• [TASK REQUIREMENTS] Within the entries underneath, how many lines include the string "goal"? State only the number.

Recorded data
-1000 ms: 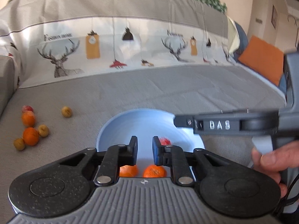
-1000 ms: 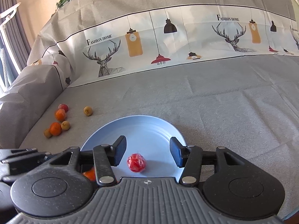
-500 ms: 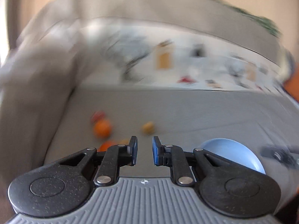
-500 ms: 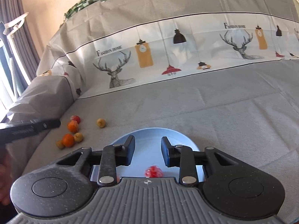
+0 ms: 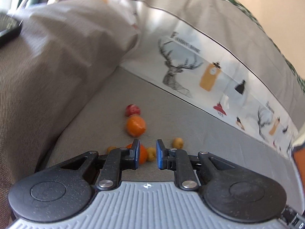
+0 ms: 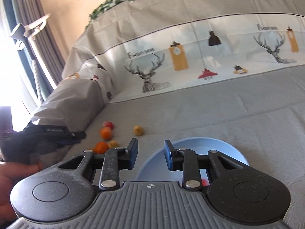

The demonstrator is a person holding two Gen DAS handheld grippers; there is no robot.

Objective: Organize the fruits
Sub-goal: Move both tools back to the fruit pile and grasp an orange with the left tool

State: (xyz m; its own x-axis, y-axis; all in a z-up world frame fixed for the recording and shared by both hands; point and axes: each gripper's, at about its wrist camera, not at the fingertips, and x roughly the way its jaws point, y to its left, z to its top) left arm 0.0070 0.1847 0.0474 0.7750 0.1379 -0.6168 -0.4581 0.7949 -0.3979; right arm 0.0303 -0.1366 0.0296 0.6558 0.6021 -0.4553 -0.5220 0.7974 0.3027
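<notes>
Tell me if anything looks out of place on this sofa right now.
Yes. Several loose fruits lie on the grey seat cover near the armrest instead of on the blue plate: a red fruit, two oranges and small yellow fruits, one apart from the cluster. Nothing looks spilled or damaged.

Oranges (image 5: 135, 126), red fruit (image 5: 132, 110), small yellow fruits (image 5: 177, 142) clustered on grey cover; blue plate (image 6: 225, 147) nearby

Deer-print sofa cover (image 6: 152, 72), grey curtain (image 6: 43, 38)
</notes>
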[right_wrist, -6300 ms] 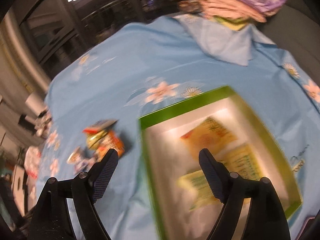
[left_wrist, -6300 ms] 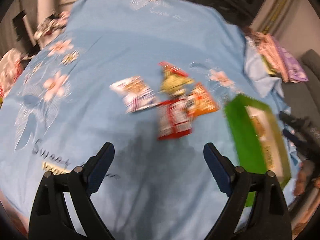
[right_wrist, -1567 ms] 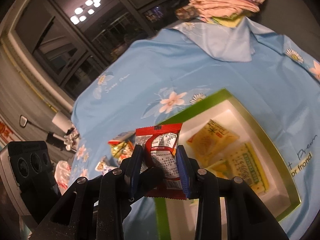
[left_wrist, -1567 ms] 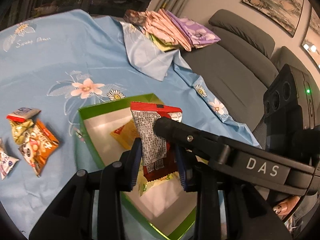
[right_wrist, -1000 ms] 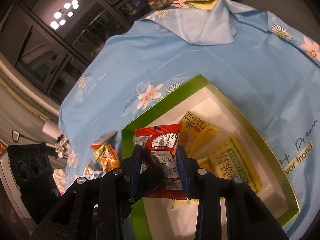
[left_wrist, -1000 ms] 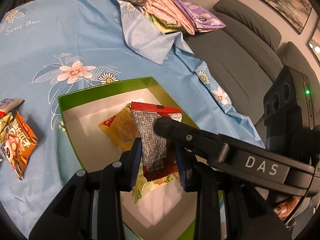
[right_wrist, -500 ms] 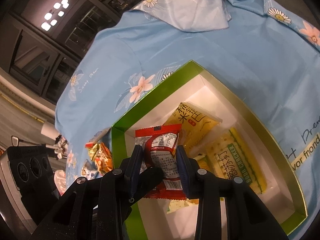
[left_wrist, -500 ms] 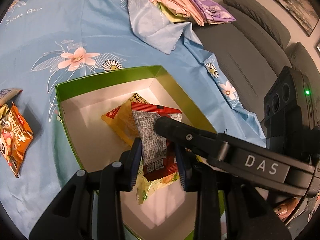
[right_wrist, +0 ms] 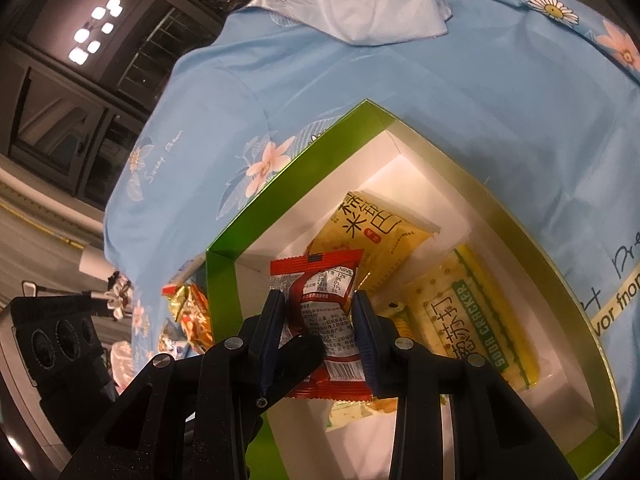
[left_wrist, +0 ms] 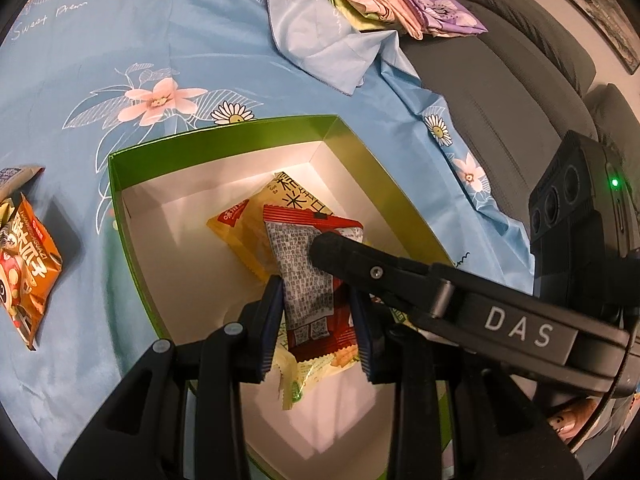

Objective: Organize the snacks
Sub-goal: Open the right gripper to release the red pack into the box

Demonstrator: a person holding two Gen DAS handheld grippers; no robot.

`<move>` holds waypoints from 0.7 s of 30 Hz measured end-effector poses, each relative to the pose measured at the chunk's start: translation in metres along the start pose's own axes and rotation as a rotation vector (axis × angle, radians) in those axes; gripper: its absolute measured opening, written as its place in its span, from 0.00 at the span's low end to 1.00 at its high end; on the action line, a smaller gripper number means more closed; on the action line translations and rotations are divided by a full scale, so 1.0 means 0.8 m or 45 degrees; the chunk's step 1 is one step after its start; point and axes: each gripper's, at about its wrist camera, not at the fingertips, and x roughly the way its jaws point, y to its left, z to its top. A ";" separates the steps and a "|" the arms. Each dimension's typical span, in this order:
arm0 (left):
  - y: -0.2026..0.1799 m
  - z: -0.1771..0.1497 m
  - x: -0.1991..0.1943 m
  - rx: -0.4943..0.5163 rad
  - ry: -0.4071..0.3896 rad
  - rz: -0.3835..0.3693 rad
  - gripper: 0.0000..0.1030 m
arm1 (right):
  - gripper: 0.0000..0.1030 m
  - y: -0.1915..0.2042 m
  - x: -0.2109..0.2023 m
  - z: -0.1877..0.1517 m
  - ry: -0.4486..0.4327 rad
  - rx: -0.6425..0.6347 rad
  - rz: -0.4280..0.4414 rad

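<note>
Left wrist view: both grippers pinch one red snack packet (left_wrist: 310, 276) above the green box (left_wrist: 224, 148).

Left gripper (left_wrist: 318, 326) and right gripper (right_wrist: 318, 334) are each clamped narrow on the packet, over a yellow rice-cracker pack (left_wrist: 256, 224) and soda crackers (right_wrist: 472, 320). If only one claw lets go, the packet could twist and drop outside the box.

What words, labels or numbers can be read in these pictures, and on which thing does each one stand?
"DAS": right tongs' arm.
"SODA CRACKER": cracker pack in the box.
"NRV%": held red packet; other print too small.
"Sweet Dream": blue cloth.
Chinese characters on the yellow packet and orange packet: not transcribed.
</note>
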 end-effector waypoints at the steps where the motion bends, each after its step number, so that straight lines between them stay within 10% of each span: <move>1: 0.000 0.000 0.001 -0.002 0.004 0.001 0.31 | 0.36 0.000 0.000 0.000 0.002 0.002 -0.002; 21: -0.004 0.000 0.007 0.005 0.012 0.104 0.36 | 0.36 -0.008 0.003 0.001 0.011 0.046 -0.048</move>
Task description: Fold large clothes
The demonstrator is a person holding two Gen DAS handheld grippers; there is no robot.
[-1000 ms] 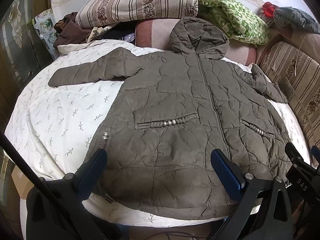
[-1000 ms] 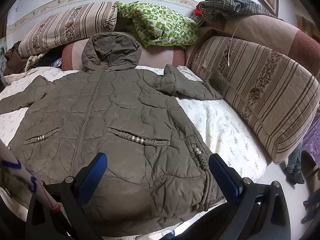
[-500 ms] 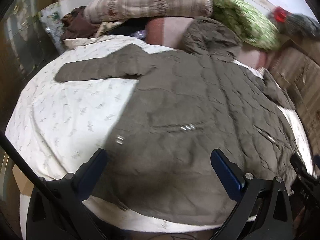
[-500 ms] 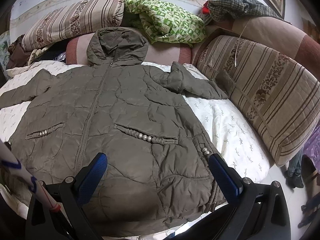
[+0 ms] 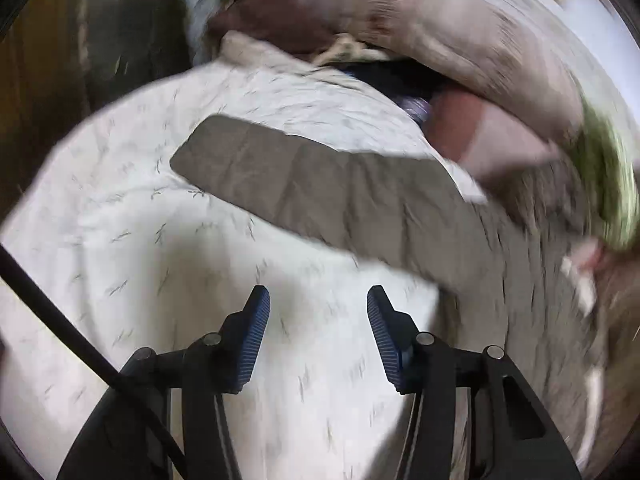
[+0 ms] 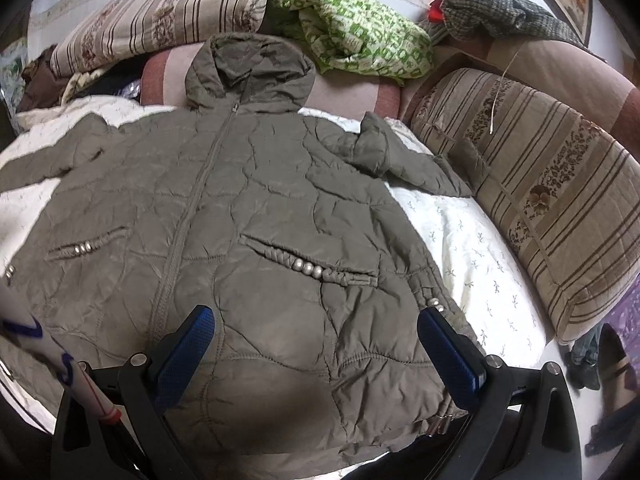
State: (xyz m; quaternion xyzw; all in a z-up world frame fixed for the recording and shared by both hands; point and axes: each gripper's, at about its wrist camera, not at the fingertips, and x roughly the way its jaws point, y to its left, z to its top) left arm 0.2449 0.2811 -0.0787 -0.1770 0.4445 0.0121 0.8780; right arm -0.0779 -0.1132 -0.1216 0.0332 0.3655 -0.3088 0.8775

• [RESPONSE TO THIS TASK] 2